To prevent a default on those obligations that would have wiped out the net capital of many

leading banks in the United States, Europe and Japan, the American government provided a

temporary "bridge" loan that allowed Mexico to meet its imminent obligations. Immediately

after that, a negotiating process began between the Mexican government and representatives of

the lending banks. The banks agreed to restructure the debts, lengthening maturities, and lending

additional money with which the borrowers could meet part of their interest obligations. Similar

negotiations were later conducted with the other Latin American countries.

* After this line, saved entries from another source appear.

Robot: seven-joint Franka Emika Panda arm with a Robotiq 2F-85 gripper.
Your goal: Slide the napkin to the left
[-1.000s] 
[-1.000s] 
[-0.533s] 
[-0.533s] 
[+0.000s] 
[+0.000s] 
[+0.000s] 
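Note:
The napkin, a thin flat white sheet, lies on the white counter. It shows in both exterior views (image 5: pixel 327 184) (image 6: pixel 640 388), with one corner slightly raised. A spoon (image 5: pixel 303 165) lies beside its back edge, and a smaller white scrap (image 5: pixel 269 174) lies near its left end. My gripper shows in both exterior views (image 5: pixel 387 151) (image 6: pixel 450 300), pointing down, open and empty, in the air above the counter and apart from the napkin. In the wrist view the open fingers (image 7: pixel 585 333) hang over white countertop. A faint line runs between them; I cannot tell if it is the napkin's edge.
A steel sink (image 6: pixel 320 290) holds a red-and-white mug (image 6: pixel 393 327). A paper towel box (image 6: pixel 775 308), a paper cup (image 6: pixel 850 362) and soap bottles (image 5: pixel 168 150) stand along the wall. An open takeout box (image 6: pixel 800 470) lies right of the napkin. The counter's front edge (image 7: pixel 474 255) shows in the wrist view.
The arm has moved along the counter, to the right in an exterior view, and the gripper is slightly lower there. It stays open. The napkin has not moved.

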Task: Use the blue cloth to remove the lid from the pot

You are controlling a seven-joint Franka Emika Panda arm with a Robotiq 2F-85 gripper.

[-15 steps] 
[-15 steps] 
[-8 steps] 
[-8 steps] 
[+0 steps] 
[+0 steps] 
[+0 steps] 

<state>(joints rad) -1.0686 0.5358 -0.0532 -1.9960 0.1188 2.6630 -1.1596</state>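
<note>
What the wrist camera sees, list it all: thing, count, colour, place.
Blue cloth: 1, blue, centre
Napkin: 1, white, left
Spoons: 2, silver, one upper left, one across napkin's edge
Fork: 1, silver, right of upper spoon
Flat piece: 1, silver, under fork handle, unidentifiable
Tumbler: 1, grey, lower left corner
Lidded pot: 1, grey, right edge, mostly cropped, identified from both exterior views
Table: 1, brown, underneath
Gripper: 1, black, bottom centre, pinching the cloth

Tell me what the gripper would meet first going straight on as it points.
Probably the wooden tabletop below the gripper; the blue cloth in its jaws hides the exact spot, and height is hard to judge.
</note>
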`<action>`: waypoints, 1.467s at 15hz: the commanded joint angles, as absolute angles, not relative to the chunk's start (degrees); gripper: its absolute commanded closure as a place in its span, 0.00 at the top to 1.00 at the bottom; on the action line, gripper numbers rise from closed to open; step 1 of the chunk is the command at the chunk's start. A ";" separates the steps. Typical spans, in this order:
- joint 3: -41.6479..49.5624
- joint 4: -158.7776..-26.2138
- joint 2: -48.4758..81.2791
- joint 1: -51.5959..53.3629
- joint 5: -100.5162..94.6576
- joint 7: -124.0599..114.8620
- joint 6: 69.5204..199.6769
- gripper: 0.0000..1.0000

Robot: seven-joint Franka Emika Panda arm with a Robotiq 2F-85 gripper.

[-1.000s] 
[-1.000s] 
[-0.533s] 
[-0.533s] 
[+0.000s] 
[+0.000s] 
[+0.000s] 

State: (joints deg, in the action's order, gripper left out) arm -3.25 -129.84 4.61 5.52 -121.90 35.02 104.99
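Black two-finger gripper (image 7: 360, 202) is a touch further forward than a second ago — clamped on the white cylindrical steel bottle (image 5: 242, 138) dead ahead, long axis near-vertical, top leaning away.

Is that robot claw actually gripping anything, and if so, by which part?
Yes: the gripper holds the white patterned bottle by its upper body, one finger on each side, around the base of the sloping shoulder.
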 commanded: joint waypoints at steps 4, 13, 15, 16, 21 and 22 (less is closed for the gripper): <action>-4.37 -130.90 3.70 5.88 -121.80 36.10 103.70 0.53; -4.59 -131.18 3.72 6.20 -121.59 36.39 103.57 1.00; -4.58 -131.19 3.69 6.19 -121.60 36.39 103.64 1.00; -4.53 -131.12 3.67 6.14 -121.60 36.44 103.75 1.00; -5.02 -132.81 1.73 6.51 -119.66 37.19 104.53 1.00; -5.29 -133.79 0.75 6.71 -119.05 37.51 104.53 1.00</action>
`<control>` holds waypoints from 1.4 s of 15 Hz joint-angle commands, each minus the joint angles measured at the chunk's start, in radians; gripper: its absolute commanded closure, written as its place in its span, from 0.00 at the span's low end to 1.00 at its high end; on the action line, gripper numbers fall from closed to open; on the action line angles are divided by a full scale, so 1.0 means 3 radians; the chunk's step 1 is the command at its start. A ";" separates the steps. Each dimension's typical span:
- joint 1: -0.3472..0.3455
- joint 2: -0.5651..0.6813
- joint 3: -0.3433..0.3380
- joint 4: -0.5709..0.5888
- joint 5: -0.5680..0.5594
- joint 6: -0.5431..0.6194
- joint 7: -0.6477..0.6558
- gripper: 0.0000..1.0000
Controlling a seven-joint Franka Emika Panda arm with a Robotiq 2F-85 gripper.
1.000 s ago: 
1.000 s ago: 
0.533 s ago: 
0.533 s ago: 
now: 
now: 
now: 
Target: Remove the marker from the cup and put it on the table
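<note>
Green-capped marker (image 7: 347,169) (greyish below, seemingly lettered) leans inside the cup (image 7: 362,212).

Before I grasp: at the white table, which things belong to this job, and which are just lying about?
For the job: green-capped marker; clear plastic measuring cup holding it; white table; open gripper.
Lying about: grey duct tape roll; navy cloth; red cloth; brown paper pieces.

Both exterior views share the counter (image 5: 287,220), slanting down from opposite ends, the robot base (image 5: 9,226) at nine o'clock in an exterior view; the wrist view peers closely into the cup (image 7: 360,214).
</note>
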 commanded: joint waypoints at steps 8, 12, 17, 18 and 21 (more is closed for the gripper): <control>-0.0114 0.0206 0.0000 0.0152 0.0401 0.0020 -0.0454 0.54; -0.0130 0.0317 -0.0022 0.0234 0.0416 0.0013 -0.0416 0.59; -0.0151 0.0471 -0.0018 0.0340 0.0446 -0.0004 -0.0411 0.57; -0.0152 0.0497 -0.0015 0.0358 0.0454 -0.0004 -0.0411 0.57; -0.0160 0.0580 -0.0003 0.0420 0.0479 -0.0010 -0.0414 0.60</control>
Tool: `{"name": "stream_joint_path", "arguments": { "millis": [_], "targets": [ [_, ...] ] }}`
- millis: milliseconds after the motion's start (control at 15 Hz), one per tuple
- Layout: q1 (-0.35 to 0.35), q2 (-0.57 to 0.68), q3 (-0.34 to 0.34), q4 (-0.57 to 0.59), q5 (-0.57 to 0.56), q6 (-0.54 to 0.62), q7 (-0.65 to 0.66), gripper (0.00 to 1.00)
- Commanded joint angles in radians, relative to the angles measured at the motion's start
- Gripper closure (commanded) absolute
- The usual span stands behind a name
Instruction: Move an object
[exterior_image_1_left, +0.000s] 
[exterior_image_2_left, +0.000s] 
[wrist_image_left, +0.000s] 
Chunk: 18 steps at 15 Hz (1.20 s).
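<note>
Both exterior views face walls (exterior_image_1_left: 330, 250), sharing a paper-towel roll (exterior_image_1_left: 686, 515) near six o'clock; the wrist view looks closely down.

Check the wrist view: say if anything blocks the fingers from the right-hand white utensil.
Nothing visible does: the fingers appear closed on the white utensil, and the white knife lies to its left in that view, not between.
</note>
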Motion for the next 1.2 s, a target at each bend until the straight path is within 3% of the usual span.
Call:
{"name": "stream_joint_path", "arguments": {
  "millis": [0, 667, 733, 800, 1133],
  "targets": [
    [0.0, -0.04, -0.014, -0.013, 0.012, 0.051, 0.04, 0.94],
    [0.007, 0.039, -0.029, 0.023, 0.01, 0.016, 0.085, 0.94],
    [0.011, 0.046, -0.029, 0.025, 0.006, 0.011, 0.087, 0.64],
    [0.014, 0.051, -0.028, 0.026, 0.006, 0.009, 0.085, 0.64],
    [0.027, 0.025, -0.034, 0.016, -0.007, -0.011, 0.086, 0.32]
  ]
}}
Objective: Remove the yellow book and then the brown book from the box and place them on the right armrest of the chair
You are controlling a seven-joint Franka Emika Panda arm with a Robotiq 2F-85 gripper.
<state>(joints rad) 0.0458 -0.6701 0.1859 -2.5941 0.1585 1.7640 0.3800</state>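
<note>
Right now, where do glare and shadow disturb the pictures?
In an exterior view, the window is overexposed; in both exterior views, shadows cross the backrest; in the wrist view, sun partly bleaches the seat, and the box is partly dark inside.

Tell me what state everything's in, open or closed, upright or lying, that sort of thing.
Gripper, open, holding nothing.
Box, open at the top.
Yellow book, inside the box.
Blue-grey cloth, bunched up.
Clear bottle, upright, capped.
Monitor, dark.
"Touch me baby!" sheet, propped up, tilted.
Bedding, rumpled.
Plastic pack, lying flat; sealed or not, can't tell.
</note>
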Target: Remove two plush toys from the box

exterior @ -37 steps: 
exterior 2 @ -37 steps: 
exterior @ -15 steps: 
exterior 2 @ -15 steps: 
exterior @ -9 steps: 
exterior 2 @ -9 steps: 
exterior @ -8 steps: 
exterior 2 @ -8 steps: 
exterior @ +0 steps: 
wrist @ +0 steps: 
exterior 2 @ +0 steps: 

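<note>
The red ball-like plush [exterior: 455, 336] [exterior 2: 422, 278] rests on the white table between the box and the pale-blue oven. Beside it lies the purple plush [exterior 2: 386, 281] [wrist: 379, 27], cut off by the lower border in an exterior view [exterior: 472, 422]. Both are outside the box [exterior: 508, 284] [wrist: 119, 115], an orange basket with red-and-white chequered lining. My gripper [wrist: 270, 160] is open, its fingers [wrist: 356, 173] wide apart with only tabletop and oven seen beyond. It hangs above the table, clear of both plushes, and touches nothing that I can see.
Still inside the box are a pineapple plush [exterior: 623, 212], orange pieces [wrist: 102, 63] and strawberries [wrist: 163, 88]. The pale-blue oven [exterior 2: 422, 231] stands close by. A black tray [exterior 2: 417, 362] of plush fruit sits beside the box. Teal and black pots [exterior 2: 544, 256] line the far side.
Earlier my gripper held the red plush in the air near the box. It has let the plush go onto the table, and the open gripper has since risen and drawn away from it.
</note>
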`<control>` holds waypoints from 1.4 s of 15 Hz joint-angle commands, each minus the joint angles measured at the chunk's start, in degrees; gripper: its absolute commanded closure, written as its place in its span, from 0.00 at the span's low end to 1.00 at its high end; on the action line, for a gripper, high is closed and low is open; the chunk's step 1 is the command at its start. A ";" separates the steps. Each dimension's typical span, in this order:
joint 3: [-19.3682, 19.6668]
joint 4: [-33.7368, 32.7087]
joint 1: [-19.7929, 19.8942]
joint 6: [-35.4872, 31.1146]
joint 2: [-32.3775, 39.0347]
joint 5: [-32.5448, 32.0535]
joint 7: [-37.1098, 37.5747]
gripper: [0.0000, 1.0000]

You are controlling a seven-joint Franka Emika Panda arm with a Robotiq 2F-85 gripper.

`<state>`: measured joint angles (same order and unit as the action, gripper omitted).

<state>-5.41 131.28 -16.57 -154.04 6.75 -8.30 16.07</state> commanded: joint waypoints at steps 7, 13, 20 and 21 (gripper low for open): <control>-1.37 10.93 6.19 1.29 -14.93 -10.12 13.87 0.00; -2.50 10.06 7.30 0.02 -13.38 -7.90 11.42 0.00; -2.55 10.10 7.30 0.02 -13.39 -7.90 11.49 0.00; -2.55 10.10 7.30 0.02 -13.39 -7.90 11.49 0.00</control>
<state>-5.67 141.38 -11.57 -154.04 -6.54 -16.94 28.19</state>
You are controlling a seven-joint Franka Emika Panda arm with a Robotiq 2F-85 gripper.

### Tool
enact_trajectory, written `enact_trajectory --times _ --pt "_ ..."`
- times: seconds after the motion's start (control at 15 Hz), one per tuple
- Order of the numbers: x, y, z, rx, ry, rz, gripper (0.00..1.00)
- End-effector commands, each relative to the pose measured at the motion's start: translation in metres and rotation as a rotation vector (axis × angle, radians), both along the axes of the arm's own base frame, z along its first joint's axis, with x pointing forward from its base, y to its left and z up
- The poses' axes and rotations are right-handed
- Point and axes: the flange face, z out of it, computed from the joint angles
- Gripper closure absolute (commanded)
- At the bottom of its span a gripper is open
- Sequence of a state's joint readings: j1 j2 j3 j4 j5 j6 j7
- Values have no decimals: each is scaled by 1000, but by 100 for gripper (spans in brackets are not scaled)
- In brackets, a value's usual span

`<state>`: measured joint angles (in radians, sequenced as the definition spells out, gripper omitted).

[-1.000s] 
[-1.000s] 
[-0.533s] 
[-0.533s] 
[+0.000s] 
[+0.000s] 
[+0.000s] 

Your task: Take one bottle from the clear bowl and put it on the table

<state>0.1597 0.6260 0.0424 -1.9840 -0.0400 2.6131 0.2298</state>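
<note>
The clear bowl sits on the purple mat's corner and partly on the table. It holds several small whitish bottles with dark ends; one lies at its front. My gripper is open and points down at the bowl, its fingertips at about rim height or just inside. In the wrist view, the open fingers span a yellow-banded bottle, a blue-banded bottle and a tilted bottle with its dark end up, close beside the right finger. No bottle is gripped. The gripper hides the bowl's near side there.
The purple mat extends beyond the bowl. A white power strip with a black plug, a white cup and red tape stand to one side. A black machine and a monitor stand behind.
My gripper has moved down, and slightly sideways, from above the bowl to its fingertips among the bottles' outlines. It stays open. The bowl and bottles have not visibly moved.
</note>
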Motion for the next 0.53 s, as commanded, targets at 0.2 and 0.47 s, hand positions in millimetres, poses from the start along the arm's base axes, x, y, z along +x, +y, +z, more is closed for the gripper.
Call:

To meet their interest obligations and reduce their outstanding debt, the Latin American

countries had to earn more foreign exchange by increasing their exports or decreasing their

imports. So the Latin American governments raised taxes, cut government outlays, and tightened

credit to reduce domestic uses of national output. The IMF monitored these adjustments and

provided moderate amounts of credit as an indication that it was satisfied with the policy

progress that the debtors were making. But the primary provision of credit was left to

negotiations between the foreign banks and each of the debtor countries.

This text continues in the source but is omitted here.